There is no doubt: everybody wants and needs local decision-making; but socialism is not anarchism socialism contains the non-paradox of a central organizer and planner overseeing local independence.
It was precisely this lack of local control which led to some of the problems of the Great Leap Forward: the desire by village leaders to please the central organizer despite the advice and knowledge of the local population, as I described in my book in the most simple human terms possible.
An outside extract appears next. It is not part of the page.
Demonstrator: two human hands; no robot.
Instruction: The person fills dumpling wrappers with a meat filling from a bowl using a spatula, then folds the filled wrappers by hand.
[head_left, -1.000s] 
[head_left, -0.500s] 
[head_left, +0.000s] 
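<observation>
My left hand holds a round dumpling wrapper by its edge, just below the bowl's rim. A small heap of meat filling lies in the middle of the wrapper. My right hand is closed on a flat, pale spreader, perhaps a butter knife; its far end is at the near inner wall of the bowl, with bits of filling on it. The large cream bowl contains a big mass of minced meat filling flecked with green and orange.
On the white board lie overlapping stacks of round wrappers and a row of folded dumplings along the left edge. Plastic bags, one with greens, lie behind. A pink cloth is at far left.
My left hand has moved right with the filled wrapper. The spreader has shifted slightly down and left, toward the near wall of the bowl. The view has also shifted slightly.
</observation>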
This failure to implement Marxism's second pillar is truly the hardest part of socialism anyone can write a check and when socialism has collapsed it has been because of this failure.
Collectivization is good and more productive than capitalism, but only alongside Socialist Democracy, which did not fully exit pre-CR
In order to quickly prove that socialist collectivization is just as effective in promoting overall economic development as individualist capitalism, I quote myself from Part 1 this summarizes the differences between rural China in 1966 and after the Cultural Revolution in 1976:
You just read about 2 times more food and 2 times more money for the average Chinese person, 14 times more horsepower (which equates to 140 times manpower), 50 times more industrial jobs, 30 times more schools and 10 times more teachers during the CR decade in rural areas.
Collective farming and control in rural areas enormously impressive economic, industrial, agricultural and educational results during the CR: end of that discussion.
Han puts these numbers into context by honestly relating the successes and failures of collectivization from the previous era, 1949-1964:
"In essence, the collective farming was a form of mutual insurance designed to make up for the absence of other forms of social insurance." Let's remember that urban Chinese had many social insurance guarantees peasants did not.